The looming US-China trade war and Facebook’s data scandals have roiled the markets. All the volatility was good news for Goldman, which reported a 38% rise in stock-trading revenue.

But Goldman’s trading success comes at a time when it’s trying to reshape its image. In the aftermath of the financial crisis, the famously high-risk, high-return trading house is now redirecting resources into consumer banking and low-fee index funds. In late 2016, Goldman launched an online consumer banking platform to help customers manage individual debt and loans.

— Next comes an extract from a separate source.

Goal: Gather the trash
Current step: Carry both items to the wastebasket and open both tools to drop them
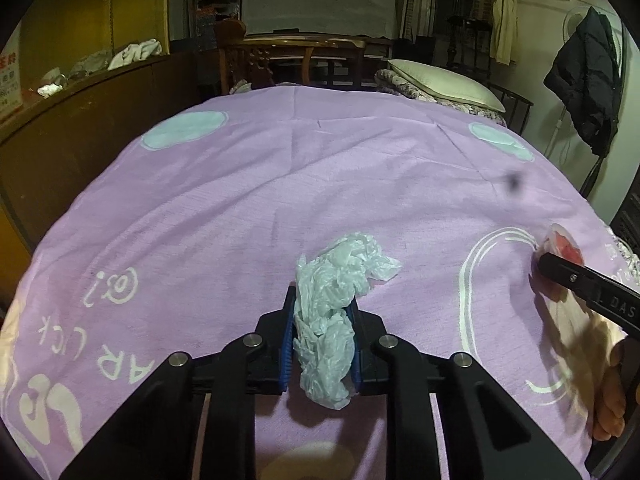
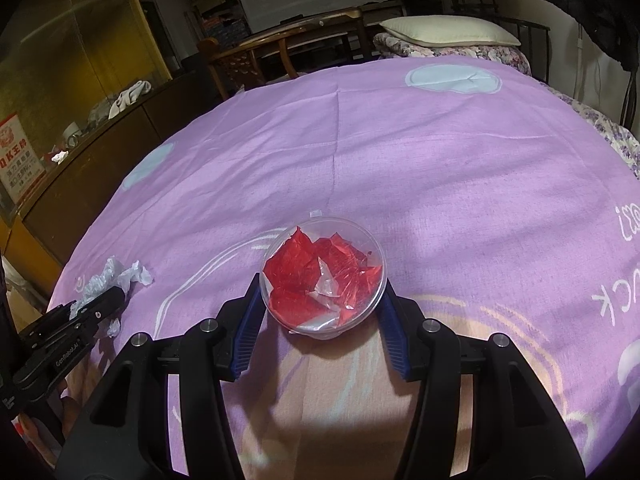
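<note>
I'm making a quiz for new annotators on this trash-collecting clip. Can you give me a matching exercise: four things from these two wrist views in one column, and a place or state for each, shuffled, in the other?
Things:
1. crumpled white plastic bag
2. clear plastic cup
3. pillow
4. red scraps

Places or states:
A. lying at the far end of the bed
B. held between the fingers of the left gripper
C. sitting inside the cup
D. held between the fingers of the right gripper, over the purple bedsheet

Pairs: 1-B, 2-D, 3-A, 4-C
</note>
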The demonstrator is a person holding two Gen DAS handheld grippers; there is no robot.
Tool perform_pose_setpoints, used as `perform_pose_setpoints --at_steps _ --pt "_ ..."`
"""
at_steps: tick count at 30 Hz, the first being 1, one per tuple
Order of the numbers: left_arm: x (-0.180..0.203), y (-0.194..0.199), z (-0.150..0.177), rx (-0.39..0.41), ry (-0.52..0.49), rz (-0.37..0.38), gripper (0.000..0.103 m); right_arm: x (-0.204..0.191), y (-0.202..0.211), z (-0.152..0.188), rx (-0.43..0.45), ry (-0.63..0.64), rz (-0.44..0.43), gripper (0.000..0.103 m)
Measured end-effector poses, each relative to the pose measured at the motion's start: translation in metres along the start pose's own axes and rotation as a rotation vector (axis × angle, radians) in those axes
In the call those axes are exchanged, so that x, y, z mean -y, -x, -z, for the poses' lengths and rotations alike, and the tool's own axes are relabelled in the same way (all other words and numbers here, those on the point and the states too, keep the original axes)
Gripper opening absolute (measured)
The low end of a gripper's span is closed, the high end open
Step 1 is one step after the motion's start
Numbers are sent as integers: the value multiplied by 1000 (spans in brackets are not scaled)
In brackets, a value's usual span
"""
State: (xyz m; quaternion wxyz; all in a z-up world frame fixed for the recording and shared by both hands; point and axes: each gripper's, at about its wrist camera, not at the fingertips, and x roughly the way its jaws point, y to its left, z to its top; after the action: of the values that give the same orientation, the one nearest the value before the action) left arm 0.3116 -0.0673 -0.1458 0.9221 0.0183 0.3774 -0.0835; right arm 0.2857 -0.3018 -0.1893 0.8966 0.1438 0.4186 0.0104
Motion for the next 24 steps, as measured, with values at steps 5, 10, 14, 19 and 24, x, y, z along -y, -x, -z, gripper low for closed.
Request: perform_pose_setpoints --at_steps 5,10,14,19,24 --pt "5 18 6 9 -15 -15 22 -4 25 15 27 -9 -8 53" --pt "11 49 16 42 -41 -36 22 -13 58 31 54 10 -24 53" --pt "14 81 19 82 -46 -42 22 -20 88 39 88 22 -55 53" --pt "18 125 24 134 -56 -49 22 -32 130 46 142 47 -101 53" --pt "15 173 35 185 -62 -70 22 -48 169 54 187 68 -171 53"
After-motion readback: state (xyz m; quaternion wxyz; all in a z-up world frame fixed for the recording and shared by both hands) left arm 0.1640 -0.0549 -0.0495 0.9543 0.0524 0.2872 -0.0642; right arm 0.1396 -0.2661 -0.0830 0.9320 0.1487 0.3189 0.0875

The platform, called Marcus, is the closest Goldman has gotten to playing the role of an ordinary, brick-and-mortar bank. Even CEO Lloyd Blankfein, usually on call with captains of industry, reportedly dialed customers who were using Marcus to ask them questions about their customer banking needs.

So is Goldman’s move into vanilla banking succeeding?

The bank reported $918 million this quarter in net interest income, an indicator of revenue from assets like personal and commercial loans. It’s at its highest since 2015.

Since launch, Marcus has loaned roughly $3 billion to consumers. In March, its retail deposits exceeded $20 billion. And on Sunday, Goldman announced it had bought Clarity Money, an online personal finance startup that’s expected to add more than 1 million customers to Marcus.

Still, whether Goldman can make its goal of $1 billion in extra revenue from consumer lending by 2020 is hard to say.